Poster Number 374
Tuesday, 7 October 2008
George R. Brown Convention Center, Exhibit Hall E
Alfalfa Stem Nematode (ASN), Ditylenchus dipsaci,
is an important alfalfa pest in the state of Utah. Symptoms are manifest as stunted plants, slower spring “green up”, poor stand density, weed infestations, and losses in forage yield and quality. Current control methods include prevention by sanitation, crop rotations for two or more years with a non-host crop, and pesticide treatments. Other control methods are needed for an improved integrated pest management strategy. The use of a fumigation mustard crop rotation has been shown to provide nematode control in wheat and potatoes in the Pacific Northwest. There is also a considerable interest in growing oilseed mustard crops, canola and camelina, as sources of biodiesel.
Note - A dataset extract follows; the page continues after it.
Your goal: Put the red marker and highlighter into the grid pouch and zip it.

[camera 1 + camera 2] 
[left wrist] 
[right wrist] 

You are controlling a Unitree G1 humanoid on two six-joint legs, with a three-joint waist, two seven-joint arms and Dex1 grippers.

This project was initiated to determine the possible ASN control benefits from a biofumigant mustard, spring canola, and camelina crop rotation as compared to a traditional oat hay rotation. A nematode infested alfalfa stand in Millard County was selected for study with three replications of the four crop rotation treatments being planted in spring 2007. Pre-plant soil samples from all plots were taken and analyzed for ASN. The oat or control treatment was swathed and baled for oat hay. The fumigation mustard was mown and tilled into the soil when the plants were green. Canola and camelina crops were randomly split into two half treatments with the whole plants being tilled into the soil and the other half being harvested for seed and the crop stover being tilled into the soil. The field was then replanted to alfalfa. Treatment effect on ASN will be measured in 2008 by soil and plant nematode infestation levels, alfalfa stand density, and forage yield.